I ran into an English friend, Matt Beer, the other day and asked how his French was coming along. Not so good, was the reply. It turns out that Matt, one of the funnier people I know, still finds it virtually impossible to be funny in French. Because I’m also one of the funnier people I know, I totally relate. I asked Matt to write a little something about that and here’s what he sent.
So the question remains--how does London’s greatest wit turn into Eygalières' village idiot and, perhaps more importantly, why was he so self-delusional in the first place?
The idiot is me and the question remains unanswered. Let me explain. I’ve now been living in France for over seven years and yet when it comes to speaking French--you know, the correct use of the past tense and pronunciation of the word “feuille”—I’m currently locked in an epic battle with my daughter’s pet hamster for the honorary title of “least conversant family member.”
When chatting away at a dinner party, once I’ve discussed how sunny it was yesterday, I’ve run out of conversation. Suffering from acute embarrassment, I invariably get nervous, over-react, bring up the issue of Vichy France and never get invited again.
The excuses? Well…
We only speak English at home--true except when the family want to verbally abuse me and speak in French.
I work solely with English-speaking clients--true except when the clients want to verbally abuse me and speak in French.
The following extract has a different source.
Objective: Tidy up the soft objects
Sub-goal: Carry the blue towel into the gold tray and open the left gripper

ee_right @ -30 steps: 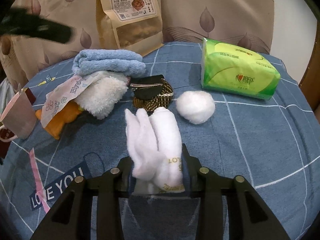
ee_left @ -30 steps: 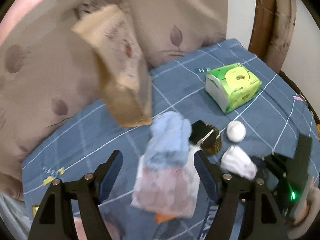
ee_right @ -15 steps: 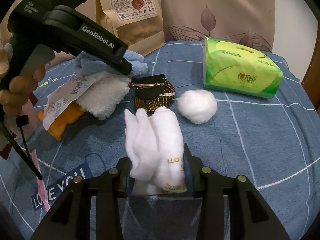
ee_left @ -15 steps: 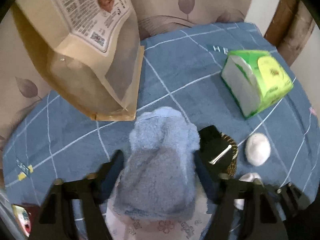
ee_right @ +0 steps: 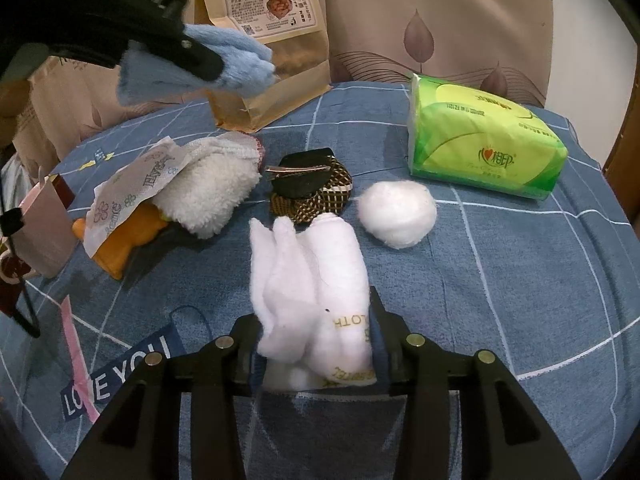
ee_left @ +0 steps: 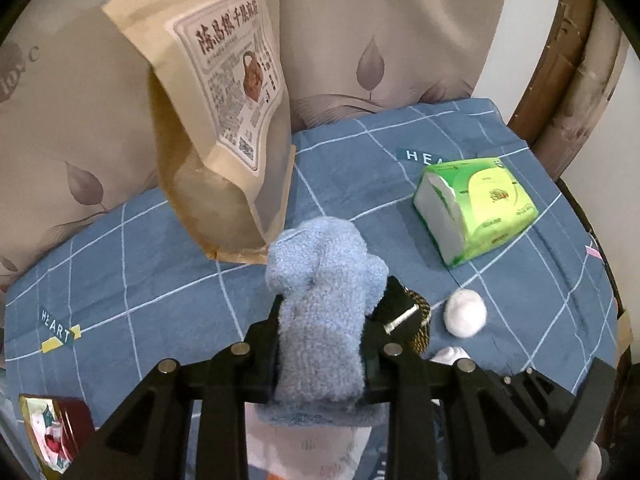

I have never been on a language course--true as I wanted to avoid the humiliation of being asked to redoubler.
I have absolutely no aptitude for languages--very true.
My wife has explained to me that when I listen to a song I hear the melody and not the words. She has the opposite problem. Sometimes we merge our skills, sing a song together and embarrass the kids. But, nevertheless, I do believe she has a point. I just don’t hear the language. Add in the Provencal accent and this particular Englishman is dead in the water.
So what to do? Answer--nothing. Just enjoy the hospitality offered to me by some wonderful French friends, never again mention Petain and try at the very least to keep up with the hamster.
Oh and for any French readers “Il faisait tres beau hier, n’est pas?”
Being a qualified divorce lawyer for 15 years, Matt Beer decided to divorce himself from reality and move from London to Provence. He continues to run a legal practice and is also a screenwriter for film and television. He lives in Eygalières with his wife, Annie, and their kids Zazie and Sam. He can be reached at: firstname.lastname@example.org.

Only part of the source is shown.